START Given records

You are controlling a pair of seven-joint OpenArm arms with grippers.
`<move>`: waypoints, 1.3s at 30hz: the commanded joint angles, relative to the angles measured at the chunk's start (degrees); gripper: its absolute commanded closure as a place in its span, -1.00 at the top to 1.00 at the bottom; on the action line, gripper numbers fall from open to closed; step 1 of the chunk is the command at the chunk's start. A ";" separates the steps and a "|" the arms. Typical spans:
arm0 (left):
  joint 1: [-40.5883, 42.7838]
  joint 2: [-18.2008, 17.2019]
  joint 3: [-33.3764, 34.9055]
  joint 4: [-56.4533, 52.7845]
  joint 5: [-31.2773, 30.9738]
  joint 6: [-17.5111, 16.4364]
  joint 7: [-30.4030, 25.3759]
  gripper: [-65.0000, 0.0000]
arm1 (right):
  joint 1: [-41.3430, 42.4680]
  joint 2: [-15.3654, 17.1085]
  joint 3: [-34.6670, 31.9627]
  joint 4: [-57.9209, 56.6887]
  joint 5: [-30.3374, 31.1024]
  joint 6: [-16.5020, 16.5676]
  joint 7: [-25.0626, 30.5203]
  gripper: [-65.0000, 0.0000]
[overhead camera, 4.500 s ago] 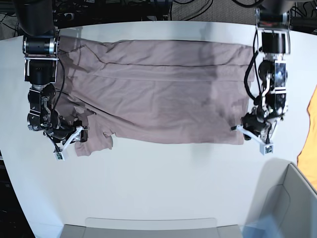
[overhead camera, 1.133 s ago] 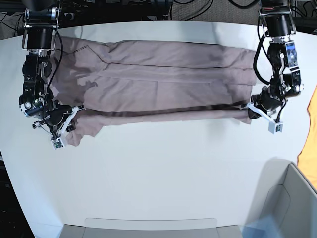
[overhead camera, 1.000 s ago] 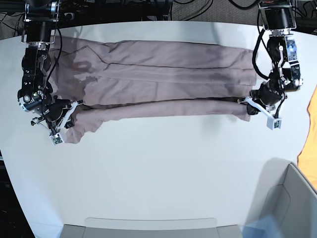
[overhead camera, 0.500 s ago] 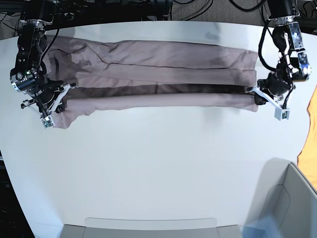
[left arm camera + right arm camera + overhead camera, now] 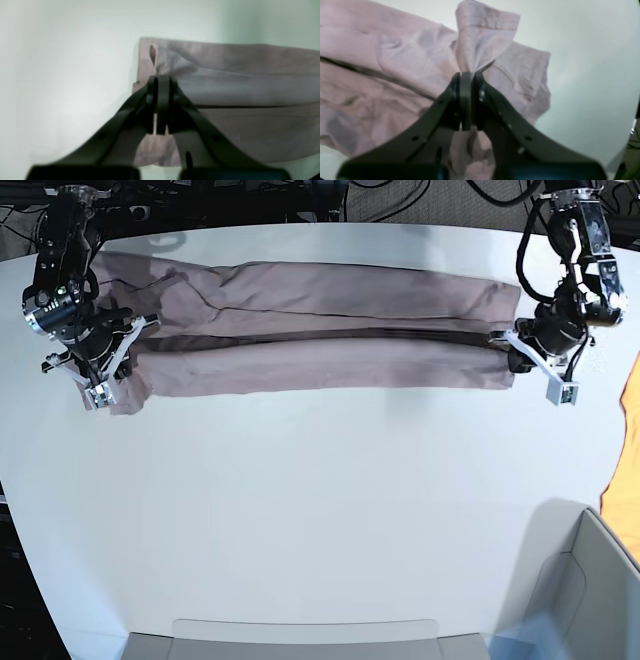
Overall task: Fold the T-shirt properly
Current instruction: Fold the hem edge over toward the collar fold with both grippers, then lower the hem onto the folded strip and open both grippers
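Observation:
The dusty mauve T-shirt (image 5: 320,330) lies as a long band across the far part of the white table (image 5: 320,510), with its near half doubled over toward the far side. My left gripper (image 5: 508,358) is on the right in the base view and is shut on the shirt's end there. The left wrist view shows that gripper (image 5: 160,80) pinching a corner of the shirt (image 5: 237,87). My right gripper (image 5: 128,352) is shut on the sleeve end. In the right wrist view this gripper (image 5: 466,75) holds a bunched peak of the shirt (image 5: 395,62).
A bright orange cloth (image 5: 625,440) hangs at the right edge. A grey bin (image 5: 575,590) stands at the near right corner. A pale tray rim (image 5: 300,635) runs along the near edge.
Both grippers have moved toward the far side of the table, carrying the shirt's near edge with them. The shirt has gone from a wide spread to a narrower folded band.

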State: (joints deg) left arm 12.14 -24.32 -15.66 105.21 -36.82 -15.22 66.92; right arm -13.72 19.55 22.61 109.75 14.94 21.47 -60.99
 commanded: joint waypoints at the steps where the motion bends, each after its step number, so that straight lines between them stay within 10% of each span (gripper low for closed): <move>1: 0.30 -1.05 -0.56 0.77 -0.15 0.06 -0.67 -1.00 | -0.22 0.71 0.38 1.85 0.40 0.02 0.82 -1.00; 24: 8.30 -2.19 -4.34 3.23 -0.15 0.06 -0.67 -0.88 | -12.61 0.27 6.09 5.28 0.40 0.02 0.82 -1.00; 28: 10.06 -2.19 -4.43 4.81 -0.15 0.06 -1.46 -0.32 | -12.53 0.27 6.09 5.28 0.40 0.02 0.82 -0.49; 39: 8.47 -2.28 -3.90 4.73 -0.76 -0.03 -3.22 -0.31 | -11.65 0.54 3.19 5.10 0.23 0.02 1.08 -0.13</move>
State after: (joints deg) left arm 21.39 -25.71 -19.38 109.34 -37.17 -15.09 64.55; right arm -25.61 19.27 25.32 114.10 15.46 21.67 -60.51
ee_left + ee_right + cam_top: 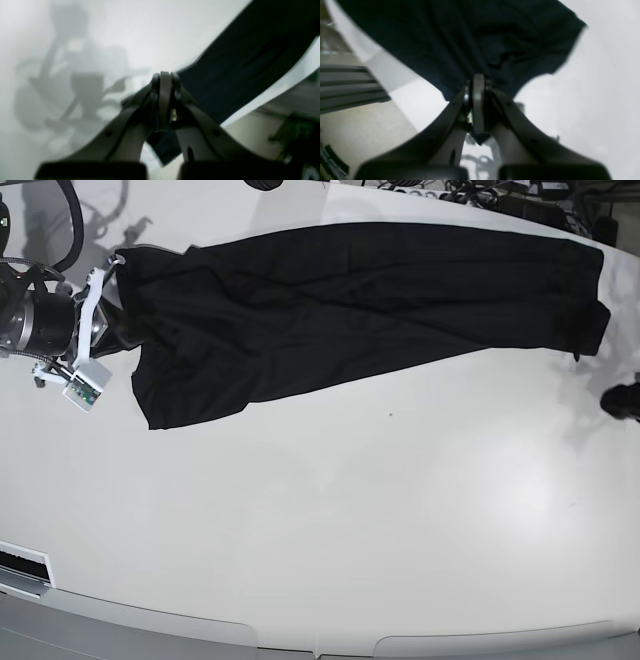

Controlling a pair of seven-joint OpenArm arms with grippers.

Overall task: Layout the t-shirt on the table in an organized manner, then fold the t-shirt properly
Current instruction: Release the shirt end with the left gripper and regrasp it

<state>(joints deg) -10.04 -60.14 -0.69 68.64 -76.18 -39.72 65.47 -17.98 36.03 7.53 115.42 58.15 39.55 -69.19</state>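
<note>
The black t-shirt (350, 310) lies stretched in a long band across the far part of the white table (350, 530). At its left end in the base view, my right gripper (122, 268) is shut on the fabric. In the right wrist view the closed right gripper (478, 78) pinches the t-shirt (470, 37), and a small tip of cloth pokes out below it. In the left wrist view my left gripper (165, 75) is shut, with the t-shirt (250, 62) running up and right from it. In the base view only a dark part of the left arm (623, 398) shows at the right edge.
Cables and dark gear (480, 192) lie past the table's far edge. The table's curved edge and the floor (270, 117) are close to the left gripper. A dark slatted object (345, 85) stands beyond the edge near the right gripper. A slot (20, 565) marks the front left corner.
</note>
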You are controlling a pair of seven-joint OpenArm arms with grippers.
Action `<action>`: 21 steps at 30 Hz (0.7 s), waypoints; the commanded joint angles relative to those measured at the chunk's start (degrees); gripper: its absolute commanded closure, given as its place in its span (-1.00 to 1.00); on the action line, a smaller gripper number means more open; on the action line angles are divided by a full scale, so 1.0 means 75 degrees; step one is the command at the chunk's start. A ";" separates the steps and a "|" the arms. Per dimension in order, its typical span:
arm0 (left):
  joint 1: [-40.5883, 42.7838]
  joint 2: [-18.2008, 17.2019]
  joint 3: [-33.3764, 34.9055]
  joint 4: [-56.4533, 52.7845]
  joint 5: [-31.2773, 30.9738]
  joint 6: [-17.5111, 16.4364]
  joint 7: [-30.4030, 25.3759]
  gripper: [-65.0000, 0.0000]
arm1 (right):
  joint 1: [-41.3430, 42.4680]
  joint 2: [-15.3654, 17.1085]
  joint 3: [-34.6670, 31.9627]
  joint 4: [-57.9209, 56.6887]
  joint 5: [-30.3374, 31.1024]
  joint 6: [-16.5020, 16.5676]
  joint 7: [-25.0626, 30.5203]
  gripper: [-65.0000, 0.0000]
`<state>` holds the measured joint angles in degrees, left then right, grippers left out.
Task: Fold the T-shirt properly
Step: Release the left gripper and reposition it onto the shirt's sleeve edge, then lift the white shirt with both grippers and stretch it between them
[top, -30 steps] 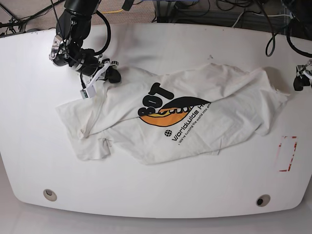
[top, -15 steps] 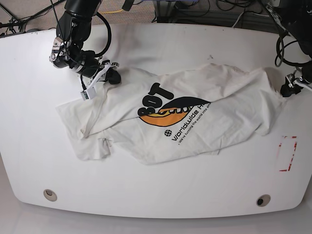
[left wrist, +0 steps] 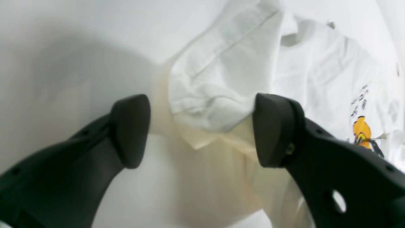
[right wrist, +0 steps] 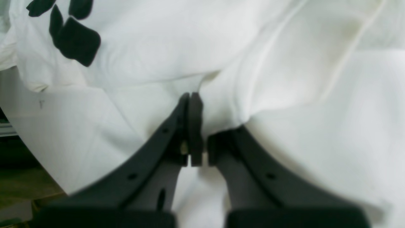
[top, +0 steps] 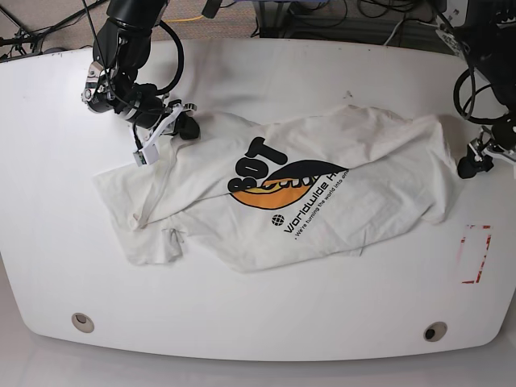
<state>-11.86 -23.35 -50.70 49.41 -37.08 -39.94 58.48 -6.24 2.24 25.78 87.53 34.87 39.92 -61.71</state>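
Cloth lay across the middle of the white table (top: 258,314): one T-shirt (top: 322,201), cream-white, short-sleeved and crumpled, spread slantwise from the table's left part to near its right edge in the base view. We saw it rumpled into long diagonal folds, so only part of the print showed: the bold black letters "BOT", an orange-yellow round graphic under them, a small dark globe mark, and a line of small black text beginning "Worldwide". One sleeve lay flat at the lower left corner of the shirt, and the far right end was bunched into a rounded hem.

We counted one shirt, one table and two grippers. We also counted two round holes in the table near its front edge and one red-outlined rectangle (top: 475,254) marked on its right part, apart from the cloth.

We found the right gripper (right wrist: 191,104) clenched tight, its dark jaws pressed together with a pinch of the shirt's fabric drawn up between them at the shirt's upper left edge in the base view. Black lettering showed on the cloth just beyond it.

We found the left gripper (left wrist: 202,129) spread wide and holding nothing, its two dark fingertips (left wrist: 131,129) standing apart above the table with the bunched right end of the shirt lying between and just beyond them. In the base view it sat just beside that end of the shirt.
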 commanded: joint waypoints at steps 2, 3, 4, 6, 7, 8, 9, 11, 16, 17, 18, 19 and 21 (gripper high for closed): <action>-0.0148 -0.0057 0.0319 -0.0006 0.0085 -0.0008 0.0097 -0.28 | 0.0076 0.0035 0.0015 0.0092 0.0103 0.0010 0.0064 1.00; -0.0148 -0.0057 0.0365 0.0006 0.0085 -0.0008 0.0062 -0.18 | 0.0076 0.0035 0.0026 0.0092 0.0103 0.0010 0.0064 1.00; -0.0148 -0.0057 0.0436 0.0006 0.0085 -0.0008 -0.0020 -0.07 | 0.0076 0.0035 0.0026 0.0092 0.0103 0.0010 0.0064 1.00; -0.0148 -0.0045 0.0635 0.0006 0.0085 -0.0008 -0.0254 0.21 | 0.0076 0.0035 0.0026 0.0092 0.0092 0.0010 0.0064 1.00; -0.0136 -0.0045 0.0729 0.0006 0.0085 -0.0008 -0.0395 0.36 | 0.0076 0.0035 0.0026 0.0092 0.0103 0.0010 0.0064 1.00; -0.0113 -0.0045 0.0787 0.0006 0.0085 0.0010 -0.0500 0.47 | 0.0076 0.0035 0.0026 0.0092 0.0103 0.0010 0.0064 1.00; -0.0101 -0.0045 0.0846 0.0006 0.0085 0.0116 -0.0629 0.63 | 0.0076 0.0035 0.0026 0.0092 0.0103 0.0010 0.0064 1.00; -0.0101 -0.0045 0.0870 0.0029 0.0085 0.0291 -0.0688 0.78 | 0.0076 0.0035 0.0038 0.0092 0.0103 0.0010 0.0064 1.00; -0.0078 -0.0104 0.0870 0.0076 0.0074 0.0397 -0.0688 0.86 | 0.0041 0.0059 0.0038 0.0116 0.0103 0.0010 0.0064 1.00; -0.0078 -0.0162 0.0870 0.0088 0.0074 0.0397 -0.0688 0.86 | 0.0017 0.0071 0.0038 0.0139 0.0115 0.0010 0.0064 1.00; -0.0078 -0.0291 0.0881 0.0158 0.0074 0.0397 -0.0688 0.87 | 0.0006 0.0071 0.0050 0.0151 0.0115 0.0010 0.0064 1.00; -0.0054 -0.0373 0.0881 0.0264 0.0074 0.0397 -0.0688 0.87 | -0.0018 0.0082 0.0062 0.0221 0.0139 0.0010 0.0064 1.00; 0.0122 -0.0479 0.0881 0.0674 0.0074 0.0397 -0.0688 0.87 | -0.0194 0.0117 0.0273 0.0386 0.0303 0.0010 0.0064 1.00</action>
<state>-10.63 -24.01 -43.75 50.63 -35.24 -36.88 54.48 -7.27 2.24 26.24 88.18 35.29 39.94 -61.73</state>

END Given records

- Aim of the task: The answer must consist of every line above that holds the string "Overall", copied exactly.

- Problem solution:
Overall task: Fold the T-shirt properly
Overall task: Layout the t-shirt on the table in an organized manner, then fold the t-shirt properly

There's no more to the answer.